Friday, June 14, 2013

Abs? When?

I'm in the process of writing a post about the fodder system that we're using to feed our chickens. Something with some substance. Something that might help backyard chicken people far and wide. But right now, I just have a couple questions that I keep thinking in regards to my "getting healthy":

1. Will I ever have Pinterest abs? You know what I'm talking about. If you don't, I'm referring to this:
I don't even expect anything this sculpted... Just. Am I going to lose this baby belly flub ever? EVER?! Granted, it's not super-noticeable in clothing, which is good, but I still know it's there. Will there ever be a day when I don't worry about it because it doesn't exist anymore? Oh, man, I hope so.
 
2. Why is it so hard to work out in the morning? Why? I just want to be done with it. I'm sitting here procrastinating, dreaming about the moment my workout is finished, so why don't I just hop to it? Because the floor in the living room (my gym) is cluttered with a billion toys and I've still got half a cup of coffee that will be much better now than it will be if I let it sit for 45 minutes. PROCRASTINATOR!
 
3. Will I ever be the person who looks forward to a workout? I get apprehensive every. Single. Time. Before every walk, before every workout, before every bike ride... I get nervous that it's going to cause me pain (which it does) and it's going to run me into the ground (which it never has). Two minutes in and I'm totally loving it. Immediately following, loving it. All day afterwards, loving it. When will I be the lucky one who looks forward to exercise? Are people being honest when they tell you they look forward to exercise or is that just a way for people to amp themselves up pre-workout?
 
4. Am I the only person who has a hard time with new workouts because I'm spending too much of my time/energy concentrating on what the instructor is doing? I hate that part of it.
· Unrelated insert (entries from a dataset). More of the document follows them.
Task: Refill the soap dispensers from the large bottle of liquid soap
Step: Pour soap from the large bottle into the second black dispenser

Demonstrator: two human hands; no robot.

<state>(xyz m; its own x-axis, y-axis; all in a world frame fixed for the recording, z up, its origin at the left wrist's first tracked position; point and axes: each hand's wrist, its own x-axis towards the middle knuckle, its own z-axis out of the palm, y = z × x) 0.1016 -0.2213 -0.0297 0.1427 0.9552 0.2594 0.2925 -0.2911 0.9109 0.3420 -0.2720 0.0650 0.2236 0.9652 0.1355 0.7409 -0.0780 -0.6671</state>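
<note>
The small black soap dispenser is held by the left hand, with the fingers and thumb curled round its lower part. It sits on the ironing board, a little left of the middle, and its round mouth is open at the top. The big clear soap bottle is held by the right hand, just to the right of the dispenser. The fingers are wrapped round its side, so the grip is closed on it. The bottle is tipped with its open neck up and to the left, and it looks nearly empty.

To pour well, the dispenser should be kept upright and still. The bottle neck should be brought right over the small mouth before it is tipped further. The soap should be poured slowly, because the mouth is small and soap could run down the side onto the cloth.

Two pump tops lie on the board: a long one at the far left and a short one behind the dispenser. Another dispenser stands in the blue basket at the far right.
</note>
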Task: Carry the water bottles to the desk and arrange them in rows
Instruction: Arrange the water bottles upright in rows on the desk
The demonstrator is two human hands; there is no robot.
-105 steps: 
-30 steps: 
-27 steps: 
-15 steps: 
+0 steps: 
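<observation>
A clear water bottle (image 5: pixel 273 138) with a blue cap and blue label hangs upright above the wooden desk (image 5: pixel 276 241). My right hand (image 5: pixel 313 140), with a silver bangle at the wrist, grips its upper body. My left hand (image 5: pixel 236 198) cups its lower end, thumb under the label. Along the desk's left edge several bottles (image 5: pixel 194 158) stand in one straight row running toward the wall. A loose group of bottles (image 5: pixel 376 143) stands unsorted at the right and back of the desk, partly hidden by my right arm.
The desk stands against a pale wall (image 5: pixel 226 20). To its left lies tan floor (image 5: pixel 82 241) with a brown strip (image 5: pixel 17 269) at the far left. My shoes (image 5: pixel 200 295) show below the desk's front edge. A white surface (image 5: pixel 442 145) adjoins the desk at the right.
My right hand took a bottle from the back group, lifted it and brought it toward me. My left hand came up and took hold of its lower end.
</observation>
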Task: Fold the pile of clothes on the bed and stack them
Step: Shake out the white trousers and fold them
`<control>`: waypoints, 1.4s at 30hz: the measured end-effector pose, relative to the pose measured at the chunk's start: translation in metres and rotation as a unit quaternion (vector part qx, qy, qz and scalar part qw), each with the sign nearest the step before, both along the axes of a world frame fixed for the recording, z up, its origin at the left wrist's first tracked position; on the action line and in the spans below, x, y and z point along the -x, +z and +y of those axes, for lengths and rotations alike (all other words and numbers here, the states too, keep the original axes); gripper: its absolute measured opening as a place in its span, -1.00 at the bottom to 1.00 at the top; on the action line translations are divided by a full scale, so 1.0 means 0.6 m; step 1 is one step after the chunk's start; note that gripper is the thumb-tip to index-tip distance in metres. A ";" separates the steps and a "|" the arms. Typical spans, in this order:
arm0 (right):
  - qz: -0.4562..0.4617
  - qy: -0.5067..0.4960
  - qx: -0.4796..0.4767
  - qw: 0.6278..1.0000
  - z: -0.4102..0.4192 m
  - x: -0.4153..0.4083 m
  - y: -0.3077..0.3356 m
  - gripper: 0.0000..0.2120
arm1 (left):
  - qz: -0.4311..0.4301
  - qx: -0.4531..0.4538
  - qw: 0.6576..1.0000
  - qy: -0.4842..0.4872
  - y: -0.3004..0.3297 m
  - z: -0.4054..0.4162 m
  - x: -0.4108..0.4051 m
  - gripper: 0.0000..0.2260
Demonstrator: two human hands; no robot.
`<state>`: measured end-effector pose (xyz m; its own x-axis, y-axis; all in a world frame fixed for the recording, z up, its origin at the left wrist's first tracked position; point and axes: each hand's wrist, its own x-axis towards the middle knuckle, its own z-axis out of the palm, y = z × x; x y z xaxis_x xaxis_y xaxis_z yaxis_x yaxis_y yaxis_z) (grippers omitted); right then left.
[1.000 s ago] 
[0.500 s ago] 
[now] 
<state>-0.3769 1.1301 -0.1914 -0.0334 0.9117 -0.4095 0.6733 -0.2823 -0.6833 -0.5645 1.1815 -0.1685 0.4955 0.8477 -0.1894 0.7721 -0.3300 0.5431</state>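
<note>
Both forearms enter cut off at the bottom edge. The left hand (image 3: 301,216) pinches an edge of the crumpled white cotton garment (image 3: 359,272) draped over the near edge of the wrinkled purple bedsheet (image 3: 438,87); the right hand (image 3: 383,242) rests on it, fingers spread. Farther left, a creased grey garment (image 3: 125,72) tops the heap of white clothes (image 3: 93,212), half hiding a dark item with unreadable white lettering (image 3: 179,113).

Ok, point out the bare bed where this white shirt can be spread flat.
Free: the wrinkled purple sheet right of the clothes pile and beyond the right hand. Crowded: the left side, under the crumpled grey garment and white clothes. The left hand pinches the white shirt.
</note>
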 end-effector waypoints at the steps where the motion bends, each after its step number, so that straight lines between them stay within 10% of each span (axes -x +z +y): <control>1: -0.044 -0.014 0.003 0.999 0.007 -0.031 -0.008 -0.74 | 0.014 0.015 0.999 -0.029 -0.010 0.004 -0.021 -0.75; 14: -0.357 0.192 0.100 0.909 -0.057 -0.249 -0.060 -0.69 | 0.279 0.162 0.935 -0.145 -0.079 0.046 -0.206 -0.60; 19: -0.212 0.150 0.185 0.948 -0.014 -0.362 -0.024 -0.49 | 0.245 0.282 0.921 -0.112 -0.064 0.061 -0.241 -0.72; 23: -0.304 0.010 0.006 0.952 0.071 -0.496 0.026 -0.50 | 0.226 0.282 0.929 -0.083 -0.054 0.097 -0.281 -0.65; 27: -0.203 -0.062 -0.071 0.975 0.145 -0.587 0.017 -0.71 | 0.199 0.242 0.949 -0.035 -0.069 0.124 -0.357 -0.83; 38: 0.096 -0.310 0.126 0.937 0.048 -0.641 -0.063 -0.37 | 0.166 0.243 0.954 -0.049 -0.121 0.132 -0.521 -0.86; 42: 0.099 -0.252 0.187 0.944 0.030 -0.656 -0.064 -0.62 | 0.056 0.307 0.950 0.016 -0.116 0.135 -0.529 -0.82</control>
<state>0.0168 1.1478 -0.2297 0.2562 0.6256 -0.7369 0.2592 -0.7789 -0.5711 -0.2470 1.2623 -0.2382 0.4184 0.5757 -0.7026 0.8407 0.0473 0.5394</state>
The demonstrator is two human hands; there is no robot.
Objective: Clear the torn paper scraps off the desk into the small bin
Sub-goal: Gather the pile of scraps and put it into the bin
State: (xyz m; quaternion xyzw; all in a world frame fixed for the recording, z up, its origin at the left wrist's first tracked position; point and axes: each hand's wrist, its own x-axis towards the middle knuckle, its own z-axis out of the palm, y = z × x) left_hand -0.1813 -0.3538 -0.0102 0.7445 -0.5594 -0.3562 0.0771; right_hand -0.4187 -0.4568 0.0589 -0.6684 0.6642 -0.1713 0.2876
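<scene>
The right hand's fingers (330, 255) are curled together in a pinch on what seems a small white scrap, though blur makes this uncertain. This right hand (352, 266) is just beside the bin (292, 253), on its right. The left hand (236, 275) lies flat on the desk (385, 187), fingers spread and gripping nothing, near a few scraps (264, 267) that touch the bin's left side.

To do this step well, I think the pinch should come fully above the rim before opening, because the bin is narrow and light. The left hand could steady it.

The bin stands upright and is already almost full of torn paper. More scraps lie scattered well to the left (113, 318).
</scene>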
I feel like my neck gets more of a workout than the rest of my body because I'm spending so much time craning it, trying to see what the hell they're expecting me to do next. And forget any fancy footwork cardio. FORGET IT. I am incapable of it. I just hop around like a complete dork, thankful that I have the blinds closed. Sometimes, while watching a new workout video, I will just do jump roping and jumping jacks in place of the step, twist, left, twist, right, forward, bla bla bla stuff. I can't do it. I just can't do it!
 
Okay. Friends, I have vented long enough. I have procrastinated almost long enough. I must do something now. Thank goodness for my blog because it always loves to hear me rant.

1 comment:

  1. So funny, Chelsea! You are doing an awesome job of getting and keeping yourself and your family healthy! Even if you are a procrastinator!!
    As far as the abs go, consider this: is your gorgeous face just like anyone else's face? Does any one else have your beautiful fair? Is any one else built EXACTLY like you? Yet, God made us all as we are, completely different, each with our own stamp of individuality. I always worried about my 'bubble butt'. But then there was a time when I was super skinny and guess what? I STILL had the bubble butt! At that point, I accepted it and now I feel sorry for flat butt people!! Chin up! You're the best!